In the nights Jenny would listen, bending her thoughts toward the courtyard and the forge, trying to hear under and through the shriek of the wind. By day she would talk to Ian, through the medium of a scrying-crystal and the mirror her sister's husband had bought from a trader, and her son reported one or two disquieting dreams that might have come from Caradoc: dreams of Jenny's death at the hands of demons, or of terrible misfortune falling upon the Hold.
“Last night I dreamed of magic,” the boy told her on the second day. “Like when Black-Knife attacked the Hold: fires breaking out in the thatch and the wood-room, and people's clothing catching fire, and the animals going crazy in their stalls. I woke up positive that this was actually taking place, because in the dream there was the wind howling around
the walls, and I knew the only way any of you could be saved was by me going up there right then.”
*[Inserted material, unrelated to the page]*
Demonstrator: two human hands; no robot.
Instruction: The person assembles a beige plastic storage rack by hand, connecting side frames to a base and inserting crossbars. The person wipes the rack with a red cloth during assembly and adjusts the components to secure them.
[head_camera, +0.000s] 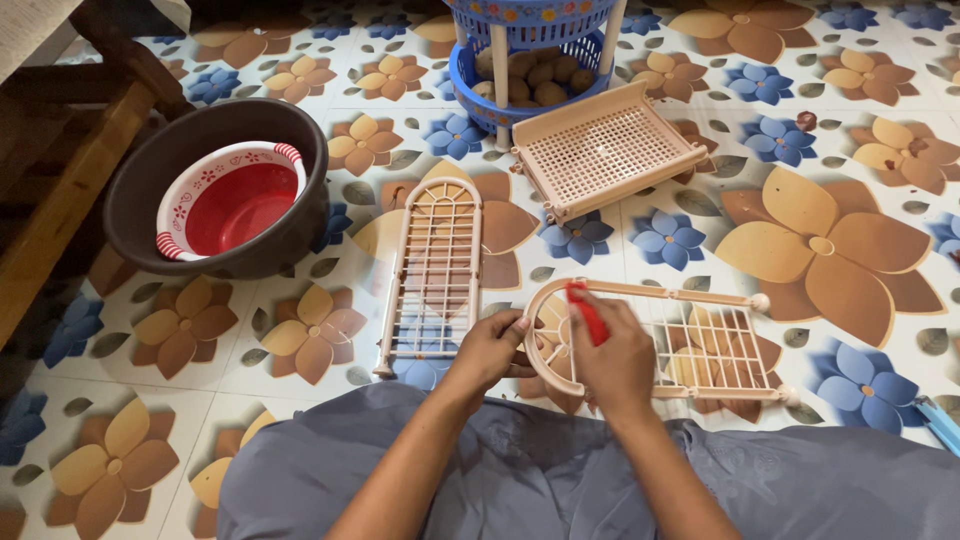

He grinned, sidelong and shy and heartstoppingly reminiscent of John. He was sitting in the kitchen of Sparrow's house, which had belonged to Sparrow and Jenny's mother before. Firelight flickered over his face, and Jenny could almost smell her sister's cooking. “He always overdoes it,” he said. “Caradoc. Because of course I scried the Hold and everything was fine. But you watch out for him, Mother. He's up to something.”
During this time also Jenny tried to communicate with the Whalemages, sinking deep into meditation in the small, thickly curtained cubbyhole that was her own library and workroom off the bedchamber she shared with John. She reached out with her mind over the windblasted miles of the Winterlands, across the bare black of the rock and the scoured white of snow, to where the snow piled the brown margins of the sea and the foam pounded bleak miles of empty coastline. Reached into the waves opaque as obsidian, down into dark water, calling on those great gentle weightless lords in their murmuring kingdom, asking for news.
She thought once Squidslayer answered her, though her power was not strong enough to make out such word-thoughts as the whales used. She had a glimpse of endless dreamy songs in which years and centuries blurred and it was impossible to determine whether one had come in at the beginning or not. She thought she recognized, as in a dream, the black rocks of those deep abysses that lay west of the Seven Isles of Belmarie, where Folcalor and his demons had concealed themselves for centuries in what appeared to be caverns but were in fact a separate Hell, an enclave in which they'd taken refuge a thousand years ago, separated from the real world by a gate they could not pass unless summoned by name.